Methods: This prospective study was conducted on healthy children aged 6–15 years. After visual assessment, investigator 1 examined the child for initial pupillary size. Investigator 2 instilled the drops in one eye and applied the spray to the other eye randomly, and the response of the child was noted using the Wong-Baker pain rating scale. The eyes receiving the spray and the eyes receiving drop instillation were considered as Groups 1 and 2, respectively. Subsequently, serial pupillary measurements were carried out every 10 min for up to 40 min by investigator 1. The patient compliance for the two methods of drug instillation was also compared.
Results: The study comprised 80 eyes. At 40 min, both the groups showed no statistical difference in the mydriasis effect, with Group 1 showing 7.23 mm mydriasis and Group 2 showing 7.58 mm (P = 0.058). The analysis of the pain rating scale showed better compliance with the spray method of drug instillation, which was statistically significant (P = 0.044).
Conclusions: Our study shows that spray application is a less invasive method for pupillary dilatation, which has better compliance and provides equally good dilatation as conventional methods. This study proves the efficacy of spray application in an Indian pediatric cohort.

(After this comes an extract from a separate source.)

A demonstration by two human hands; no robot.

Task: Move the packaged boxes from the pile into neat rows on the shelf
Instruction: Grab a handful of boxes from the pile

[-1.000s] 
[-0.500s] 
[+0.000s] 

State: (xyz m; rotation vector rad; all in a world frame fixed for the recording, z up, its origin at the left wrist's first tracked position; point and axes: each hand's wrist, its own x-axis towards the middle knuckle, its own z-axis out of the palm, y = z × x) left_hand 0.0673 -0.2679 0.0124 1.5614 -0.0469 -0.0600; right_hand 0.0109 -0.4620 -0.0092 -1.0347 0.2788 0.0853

Keywords: Children, Mydriasis, Pupillary dilatation, Spray


How to cite this article:
Vinay P G, Bhat S, Mathews MM. A comparison of the mydriatic efficacy of tropicamide and phenylephrine eye drops administered as a vaporized spray in one eye and conventional drop instillation in the other eye in an Indian pediatric cohort. J Curr Ophthalmol 2022;34:448-51
How to cite this URL:
Vinay P G, Bhat S, Mathews MM. A comparison of the mydriatic efficacy of tropicamide and phenylephrine eye drops administered as a vaporized spray in one eye and conventional drop instillation in the other eye in an Indian pediatric cohort. J Curr Ophthalmol [serial online] 2022 [cited 2023 May 2];34:448-51. Available from: http://www.jcurrophthalmol.org/text.asp?2022/34/4/448/375092   Introduction Top

Mydriasis or pupillary dilatation is an essential requirement of ophthalmologic examination and management of diseases. The amount of dilatation and time taken depends on the sphincter muscle of the pupil, which is controlled by parasympathetic nerves, and the dilator pupillae muscle, which is controlled by sympathetic nerves. Parasympatholytic drugs such as tropicamide, homatropine, and cyclopentolate and sympathomimetics such as phenylephrine, either alone or in combination and with different strengths, are commonly used to achieve mydriasis and cycloplegia for ophthalmic examination.[1]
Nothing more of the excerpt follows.